Da buona esperienza vecchio stile quale è, il livello di difficoltà di Fez non è affatto permissivo. Nonostante non sia presente un counter delle vite, né una barra dell’energia, nel caso Gomez sbagliasse un salto, morirebbe sul colpo anche cadendo da altezze insignificanti. Se nel 99% dei platform cadere da decine di metri non comporta chissà quali problemi, al massimo diminuendo di qualche tacca il livello della salute, in Fez fare il minimo passo falso sarà fatale.
Benché si fregi di un sistema di controllo semplicissimo e intuitivo, e sia capace di catturare fin dai primi minuti, passati i primi due livelli il gioco di Phil Fish (mente creativa principale dietro a questo piccolo grande capolavoro) inizia a diventare un titolo ingarbugliato e piuttosto impegnativo che potrebbe scoraggiare i giocatori meno pazienti. Questo non è un difetto vero e proprio, piuttosto un limite che, così come due anni fa, potrebbe chiudere le porte a un’utenza piuttosto grossa di giocatori.

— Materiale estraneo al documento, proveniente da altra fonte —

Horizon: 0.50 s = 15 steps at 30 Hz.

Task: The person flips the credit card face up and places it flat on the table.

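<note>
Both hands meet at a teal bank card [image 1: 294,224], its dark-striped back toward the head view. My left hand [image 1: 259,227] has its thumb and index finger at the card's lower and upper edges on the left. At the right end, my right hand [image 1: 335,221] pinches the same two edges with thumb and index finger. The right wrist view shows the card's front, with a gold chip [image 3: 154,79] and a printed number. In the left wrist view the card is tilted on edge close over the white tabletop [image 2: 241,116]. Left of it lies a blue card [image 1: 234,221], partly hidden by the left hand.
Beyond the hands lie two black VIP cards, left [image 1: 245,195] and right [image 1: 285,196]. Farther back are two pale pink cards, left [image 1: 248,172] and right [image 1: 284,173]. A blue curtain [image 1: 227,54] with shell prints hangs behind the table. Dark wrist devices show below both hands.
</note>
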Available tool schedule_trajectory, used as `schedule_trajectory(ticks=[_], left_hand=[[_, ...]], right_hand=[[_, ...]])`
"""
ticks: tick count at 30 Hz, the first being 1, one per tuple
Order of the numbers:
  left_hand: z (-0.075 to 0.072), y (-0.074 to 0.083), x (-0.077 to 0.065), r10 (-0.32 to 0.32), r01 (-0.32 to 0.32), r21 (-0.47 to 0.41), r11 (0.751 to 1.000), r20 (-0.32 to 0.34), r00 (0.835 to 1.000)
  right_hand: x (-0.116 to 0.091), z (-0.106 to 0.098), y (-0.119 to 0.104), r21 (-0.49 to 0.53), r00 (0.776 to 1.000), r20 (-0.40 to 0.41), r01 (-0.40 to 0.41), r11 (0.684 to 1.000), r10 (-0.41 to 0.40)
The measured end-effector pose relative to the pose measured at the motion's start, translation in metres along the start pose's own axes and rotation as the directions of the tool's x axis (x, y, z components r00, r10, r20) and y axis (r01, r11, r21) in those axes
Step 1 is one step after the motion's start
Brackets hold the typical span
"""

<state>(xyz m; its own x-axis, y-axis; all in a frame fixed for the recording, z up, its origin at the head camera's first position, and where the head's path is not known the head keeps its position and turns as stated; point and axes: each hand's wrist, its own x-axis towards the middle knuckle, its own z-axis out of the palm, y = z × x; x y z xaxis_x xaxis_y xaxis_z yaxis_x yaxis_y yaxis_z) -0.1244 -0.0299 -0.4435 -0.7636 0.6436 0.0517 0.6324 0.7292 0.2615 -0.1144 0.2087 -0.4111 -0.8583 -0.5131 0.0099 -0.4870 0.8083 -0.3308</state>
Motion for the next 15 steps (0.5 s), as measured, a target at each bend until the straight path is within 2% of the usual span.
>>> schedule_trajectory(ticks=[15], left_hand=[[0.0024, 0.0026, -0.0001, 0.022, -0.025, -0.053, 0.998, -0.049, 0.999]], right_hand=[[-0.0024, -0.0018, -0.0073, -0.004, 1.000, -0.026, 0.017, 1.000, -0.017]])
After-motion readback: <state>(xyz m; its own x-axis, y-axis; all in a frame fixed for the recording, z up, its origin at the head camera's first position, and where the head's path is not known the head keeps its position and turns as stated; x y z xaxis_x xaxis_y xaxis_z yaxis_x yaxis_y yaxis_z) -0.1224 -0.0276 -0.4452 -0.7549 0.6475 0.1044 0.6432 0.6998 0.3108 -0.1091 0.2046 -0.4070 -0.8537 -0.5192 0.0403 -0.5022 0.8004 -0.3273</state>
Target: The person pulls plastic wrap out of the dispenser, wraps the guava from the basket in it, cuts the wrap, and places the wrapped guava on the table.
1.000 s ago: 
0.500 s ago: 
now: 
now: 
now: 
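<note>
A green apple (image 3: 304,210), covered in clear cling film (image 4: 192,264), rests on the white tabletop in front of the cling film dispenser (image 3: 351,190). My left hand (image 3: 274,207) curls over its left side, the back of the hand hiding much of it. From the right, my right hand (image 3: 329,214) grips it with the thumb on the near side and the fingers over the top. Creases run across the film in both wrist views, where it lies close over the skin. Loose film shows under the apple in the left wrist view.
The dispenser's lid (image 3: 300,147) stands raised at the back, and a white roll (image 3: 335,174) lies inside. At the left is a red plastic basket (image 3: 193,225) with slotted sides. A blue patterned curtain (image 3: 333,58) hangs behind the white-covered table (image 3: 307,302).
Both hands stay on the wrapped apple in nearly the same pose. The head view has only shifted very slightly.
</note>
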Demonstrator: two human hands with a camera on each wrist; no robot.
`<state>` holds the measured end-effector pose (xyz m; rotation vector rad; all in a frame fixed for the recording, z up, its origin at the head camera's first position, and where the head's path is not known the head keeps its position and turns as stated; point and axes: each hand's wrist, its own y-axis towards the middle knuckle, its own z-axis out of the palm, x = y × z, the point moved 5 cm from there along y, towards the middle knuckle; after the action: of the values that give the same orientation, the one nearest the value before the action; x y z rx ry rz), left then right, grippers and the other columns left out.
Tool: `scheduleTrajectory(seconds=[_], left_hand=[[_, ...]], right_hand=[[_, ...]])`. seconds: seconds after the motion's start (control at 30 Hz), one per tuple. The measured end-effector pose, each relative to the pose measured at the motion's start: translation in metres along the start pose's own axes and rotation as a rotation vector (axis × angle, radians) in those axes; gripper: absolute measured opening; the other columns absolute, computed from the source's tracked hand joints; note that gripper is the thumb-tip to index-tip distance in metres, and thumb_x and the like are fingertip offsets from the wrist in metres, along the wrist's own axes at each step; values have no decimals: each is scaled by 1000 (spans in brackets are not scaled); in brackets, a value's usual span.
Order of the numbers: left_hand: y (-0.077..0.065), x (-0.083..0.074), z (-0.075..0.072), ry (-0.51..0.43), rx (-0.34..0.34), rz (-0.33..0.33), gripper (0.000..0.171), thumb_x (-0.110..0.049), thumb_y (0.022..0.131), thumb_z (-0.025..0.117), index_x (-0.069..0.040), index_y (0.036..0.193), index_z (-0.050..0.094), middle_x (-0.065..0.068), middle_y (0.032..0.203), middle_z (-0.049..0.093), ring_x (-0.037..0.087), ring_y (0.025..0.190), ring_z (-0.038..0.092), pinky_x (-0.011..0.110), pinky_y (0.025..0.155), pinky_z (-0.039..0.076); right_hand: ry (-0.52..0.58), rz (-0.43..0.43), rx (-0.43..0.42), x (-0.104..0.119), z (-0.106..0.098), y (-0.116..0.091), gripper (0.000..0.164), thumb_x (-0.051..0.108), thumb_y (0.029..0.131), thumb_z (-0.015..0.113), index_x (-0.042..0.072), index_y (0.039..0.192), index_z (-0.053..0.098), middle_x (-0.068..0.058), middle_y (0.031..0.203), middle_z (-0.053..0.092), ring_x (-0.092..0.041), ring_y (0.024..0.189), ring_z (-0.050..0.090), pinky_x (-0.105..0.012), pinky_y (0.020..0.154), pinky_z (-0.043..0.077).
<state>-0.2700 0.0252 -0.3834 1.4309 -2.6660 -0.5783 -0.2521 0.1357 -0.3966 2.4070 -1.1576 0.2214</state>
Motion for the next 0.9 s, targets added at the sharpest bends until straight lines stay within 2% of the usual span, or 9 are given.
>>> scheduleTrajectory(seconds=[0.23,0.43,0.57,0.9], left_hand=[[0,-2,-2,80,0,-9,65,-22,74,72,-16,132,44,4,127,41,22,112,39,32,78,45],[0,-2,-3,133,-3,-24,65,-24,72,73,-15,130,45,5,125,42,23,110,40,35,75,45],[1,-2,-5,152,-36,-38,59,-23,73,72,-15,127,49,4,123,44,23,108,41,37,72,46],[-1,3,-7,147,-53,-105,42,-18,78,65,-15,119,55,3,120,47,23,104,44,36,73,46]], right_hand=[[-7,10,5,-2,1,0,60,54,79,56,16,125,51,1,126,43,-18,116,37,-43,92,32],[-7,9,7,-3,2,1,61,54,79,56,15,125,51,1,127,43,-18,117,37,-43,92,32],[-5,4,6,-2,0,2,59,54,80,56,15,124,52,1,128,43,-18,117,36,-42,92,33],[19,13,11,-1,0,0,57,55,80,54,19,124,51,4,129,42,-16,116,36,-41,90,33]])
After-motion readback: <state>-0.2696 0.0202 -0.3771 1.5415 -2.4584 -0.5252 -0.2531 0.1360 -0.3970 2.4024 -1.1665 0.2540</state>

Dove Fez completa il suo status di capolavoro indie è sul versante artistico. Il mondo di gioco è meraviglioso, ispirato, ricco di vigore creativo, una prova tangibile di come la pixel art sia ormai l’equivalente della pop art in termini videoludici. Ogni scorcio degli ambienti di Fez è un tributo ai tempi d’oro della 8 bit generation, una rigogliosa esplosione di ricordi, citazioni ed emozioni autentiche accompagnata da un sonoro che porta reminescenze da vecchia cartuccia a ogni singola nota. Le versioni PlayStation differiscono da quelle originali unicamente per le funzionalità di cross save, inoltre su PS4 è possibile usare il touch pad per navigare con maggiore comodità nella mappa del gioco e godere di una maggiore brillantezza dei colori rispetto a PS3 e PS Vita. Certo, nulla che possa rappresentare una motivazione degna per invogliare all’acquisto i giocatori che hanno già portato in salvo il popolo del piccolo Gomez su 360 o PC, ma un plus gradito per i nuovi avventurieri di questo suggestivo mondo a due/tre dimensioni, che era e rimane un titolo da provare almeno una volta nella vita.